# Weather Scraping

The following document outlines how the weather data was collected for the project.
I want to thank [Motor Sport Total]("https://www.motorsport-total.com/") for collecting this data during the various Grand Prix's. Without it, the weather data would have been far less accurate.

## Setup & Helper Methods

In [226]:
# Import modules
import requests
import csv
from bs4 import BeautifulSoup as bs
import os

# Helper methods
def average(string):
    if "-" in string:
        string = string.split("-")
        if "°" in string[1]:
            string[1] = string[1].replace("°", "")
        avg = round((int(string[0]) + int(string[1]))/2)
        return str(avg)
    else:
        return string

def average_air(string):
    if "." in string:
        string = string.replace(".","")
    if "-" in string:
        string = string.split("-")
        avg = round((int(string[0]) + int(string[1]))/2)
        return str(avg)
    else:
        return string

def format_wind(string):
    result = string.split('m/s')
    if ',' in result[0]:
        result[0] = result[0].replace(',', '')
    if ',' in result[1]:
        result[1] = result[1].replace(',', '')
    speed = result[0].split()[0].strip()
    direction = result[1].strip()
    if "-" in speed:
        speed = average(speed)
    return [speed, direction]

# Test function(s) 2,0-4,5 m/s, Nordwest
average("35-48°")

'42'

In [232]:
def convert_date(string):
    temp = string.split()
    day = temp[0].replace(".", "")
    year = temp[2]
    month = "XX"
    if temp[1] == "Januar":
        month = "01"
    if temp[1] == "Februar":
        month = "02"
    if temp[1] == "März":
        month = "03"
    if temp[1] == "April":
        month = "04"
    if temp[1] == "Mai":
        month = "05"
    if temp[1] == "Juni":
        month = "06"
    if temp[1] == "Juli":
        month = "07"
    if temp[1] == "August":
        month = "08"
    if temp[1] == "September":
        month = "09"
    if temp[1] == "Oktober":
        month = "10"
    if temp[1] == "November":
        month = "11"
    if temp[1] == "Dezember":
        month = "12"
    return year + "-" + month + "-" + day

def convert_wind(wind):
    
    

convert_wind("südlich drehend")

'2007-05-27'

## Track information
Here track information is placed that allows the function below to scrape.

In [234]:
# Track information that we want to scrape

ital_url = ["monza", "https://www.motorsport-total.com/formel-1/ergebnisse/", "", "/grosser-preis-von-italien/rennen"]
mont_url = ["de-monaco", "https://www.motorsport-total.com/formel-1/ergebnisse/", "", "/grosser-preis-von-monaco/rennen"]
brit_url = ["silverstone", "https://www.motorsport-total.com/formel-1/ergebnisse/", "", "/grosser-preis-von-grossbritannien/rennen"]
belg_url = ["de-spa", "https://www.motorsport-total.com/formel-1/ergebnisse/", "", "/grosser-preis-von-belgien/rennen"]
braz_url = ["interlagos", "https://www.motorsport-total.com/formel-1/ergebnisse/", "", "/grosser-preis-von-brasilien/rennen"]
hung_url = ["hungaroring", "https://www.motorsport-total.com/formel-1/ergebnisse/", "", "/grosser-preis-von-ungarn/rennen"]
aust_url = ["albert-park", "https://www.motorsport-total.com/formel-1/ergebnisse/", "", "/grosser-preis-von-australien/rennen"]
span_url = ["catalunya", "https://www.motorsport-total.com/formel-1/ergebnisse/", "", "/grosser-preis-von-spanien/rennen"]

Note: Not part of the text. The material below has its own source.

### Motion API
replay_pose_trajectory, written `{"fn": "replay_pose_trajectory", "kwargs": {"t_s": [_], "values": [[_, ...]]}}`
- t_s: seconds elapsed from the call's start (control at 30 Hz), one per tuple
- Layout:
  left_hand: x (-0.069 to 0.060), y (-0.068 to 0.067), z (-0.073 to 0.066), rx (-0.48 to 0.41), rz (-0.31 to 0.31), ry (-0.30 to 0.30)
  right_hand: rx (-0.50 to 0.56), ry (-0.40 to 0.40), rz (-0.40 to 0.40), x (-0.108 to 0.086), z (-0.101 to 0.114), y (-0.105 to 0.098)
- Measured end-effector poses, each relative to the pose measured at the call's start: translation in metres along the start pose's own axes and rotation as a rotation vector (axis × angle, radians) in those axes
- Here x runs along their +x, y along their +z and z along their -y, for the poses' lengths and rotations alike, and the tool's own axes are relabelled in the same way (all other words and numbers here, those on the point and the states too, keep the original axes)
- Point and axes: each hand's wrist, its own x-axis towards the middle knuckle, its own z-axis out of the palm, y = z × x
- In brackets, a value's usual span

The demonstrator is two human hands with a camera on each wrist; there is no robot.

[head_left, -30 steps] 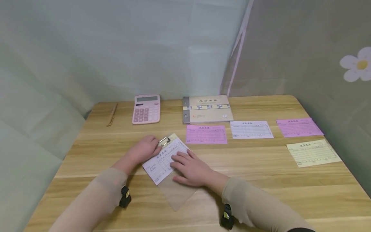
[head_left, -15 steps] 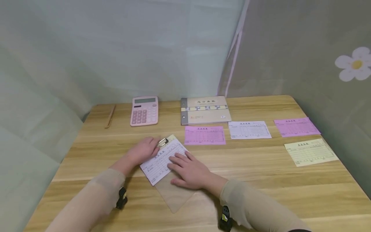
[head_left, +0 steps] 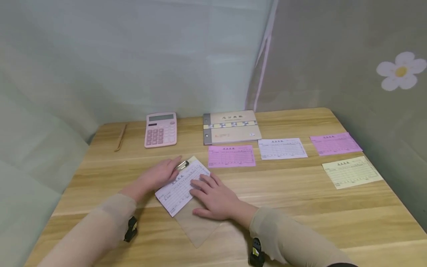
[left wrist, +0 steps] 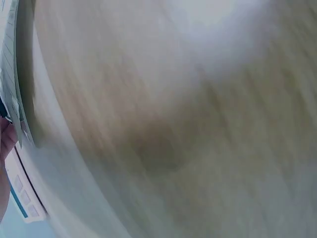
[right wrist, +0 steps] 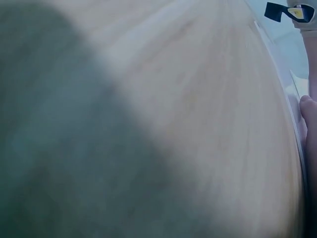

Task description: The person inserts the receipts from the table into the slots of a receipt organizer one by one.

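A clear brownish clipboard (head_left: 200, 226) lies slantwise on the table in the head view, its metal clip (head_left: 182, 165) at the upper left. Across it rests a white printed slip (head_left: 180, 191), with a yellowish sheet edge (head_left: 194, 159) showing beneath near the clip. My left hand (head_left: 158, 174) grips the clipboard's clip end, thumb beside the clip; its other fingers are partly hidden. With fingers spread, my right hand (head_left: 215, 198) lies flat on the slip and the board. Both wrist views mostly show blurred table, with the clipboard's edge (left wrist: 17, 74) at the left wrist view's border.
Behind the hands are a thin brown stick (head_left: 121, 137), a pink calculator (head_left: 161, 129) and a ledger book (head_left: 231, 128). To the right lie a pink slip (head_left: 231, 156), a white slip (head_left: 282, 149), another pink slip (head_left: 335, 144) and a yellow slip (head_left: 351, 172).
The head view has shifted slightly, carrying the whole scene leftward. The white slip under my right hand has edged a little left on the board. Both hands keep their places on the clipboard.
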Motion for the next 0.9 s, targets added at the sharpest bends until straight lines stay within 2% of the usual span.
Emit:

dates = ['2007', '2008', '2009', '2010', '2011', '2012', '2013', '2014', '2015', '2016', '2017', '2018', '2019'] 
location_urls = [aust_url, span_url]
#location_urls = [ital_url, mont_url, brit_url, belg_url, braz_url, hung_url, aust_url, span_url]

## Scrape Function
The brains of the collection. Here, we convert the various urls and scrape information. Some data is modified in order to be more useful for future analysis.

In [235]:
def scrape_weather():
    # Create empty csv for writing
    file = open('data/track_weather.csv', 'w', newline='')
    writer = csv.writer(file)
    writer.writerow(['track', 'date', 'local_time', 'weather', 'temp', 'track_temp', 'humidity', 'air_pressure', 'wind_speed', 'wind_direction'])
    
    for raw_url in location_urls:
        track = raw_url[0]
        print("INFO: NOW SCRAPING " + raw_url[0])
        
        for year in dates:
            # Create response & find raw weather data
            raw_url[2] = year
            url = raw_url[1] + raw_url[2] + raw_url[3]       
            response = requests.get(url)
            soup = bs(response.content, 'html.parser')
            raw_weather = soup.find('div', {'id': 'session-info'}).find_all('td')

            # Assign raw to actual variables
            date = raw_weather[1].text.strip()
            local_time = raw_weather[5].text.strip() + ":00"
            weather = raw_weather[13].text.strip()
            temp = raw_weather[15].text.strip()[:-2]
            track_temp = raw_weather[21].text.strip()[:-2]
            humidity = raw_weather[17].text.strip()[:-1]
            air_pressure = raw_weather[19].text.strip()[:-5]
            wind = raw_weather[23].text.strip()

            # Format particular data
            date = convert_date(date)
            temp = average(temp)
            track_temp = average(track_temp)
            humidity = average(humidity)
            air_pressure = average_air(air_pressure)
            wind_info = format_wind(wind)
            wind_speed = wind_info[0]
            wind_direction = wind_info[1]

            # Write to file
            writer.writerow([track, date, local_time, weather, temp, track_temp, humidity, air_pressure, wind_speed, wind_direction])
            print("LOG: " + year + " FINISHED")
    
    print("INFO: COMPLETED SCRAPING WEB DATA")
    file.close()

## Calling Function
Now the function is called, producing the data set used in the assignment.

In [237]:
scrape_weather()

INFO: NOW SCRAPING albert-park
LOG: 2007 FINISHED
LOG: 2008 FINISHED
LOG: 2009 FINISHED
LOG: 2010 FINISHED
LOG: 2011 FINISHED
LOG: 2012 FINISHED
LOG: 2013 FINISHED
LOG: 2014 FINISHED
LOG: 2015 FINISHED
LOG: 2016 FINISHED
LOG: 2017 FINISHED
LOG: 2018 FINISHED
LOG: 2019 FINISHED
INFO: NOW SCRAPING catalunya
LOG: 2007 FINISHED
LOG: 2008 FINISHED
LOG: 2009 FINISHED
LOG: 2010 FINISHED
LOG: 2011 FINISHED
LOG: 2012 FINISHED
LOG: 2013 FINISHED
LOG: 2014 FINISHED
LOG: 2015 FINISHED
LOG: 2016 FINISHED
LOG: 2017 FINISHED
LOG: 2018 FINISHED
LOG: 2019 FINISHED
INFO: COMPLETED SCRAPING WEB DATA